> Task to complete: Restate all data exactly. No images.

> Source material:
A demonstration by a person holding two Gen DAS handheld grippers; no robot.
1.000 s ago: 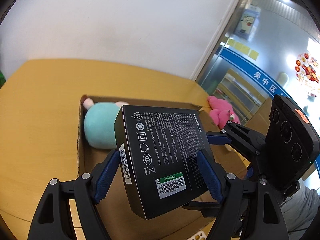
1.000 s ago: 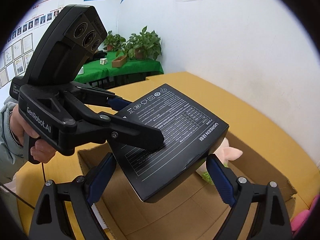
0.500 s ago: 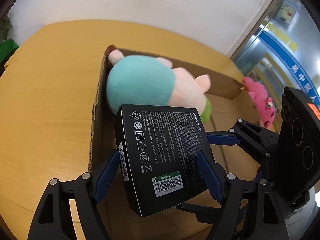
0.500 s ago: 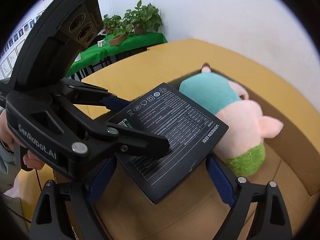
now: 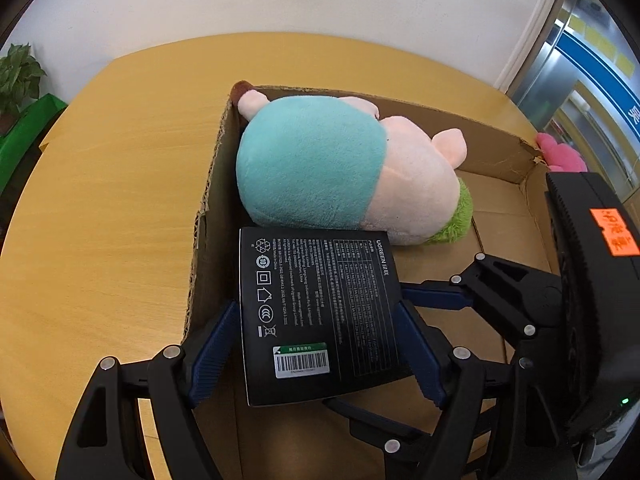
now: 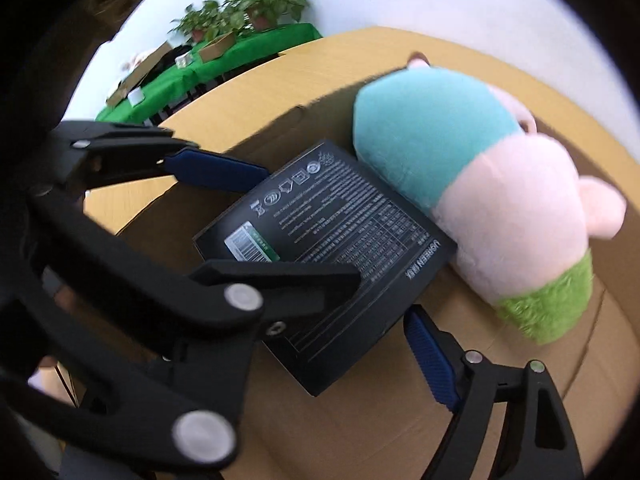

> Response area:
A demonstration by a person holding two Gen DAS handheld grippers; no robot.
1.000 s ago: 
1.000 s ago: 
0.500 s ago: 
0.500 s ago: 
now: 
now: 

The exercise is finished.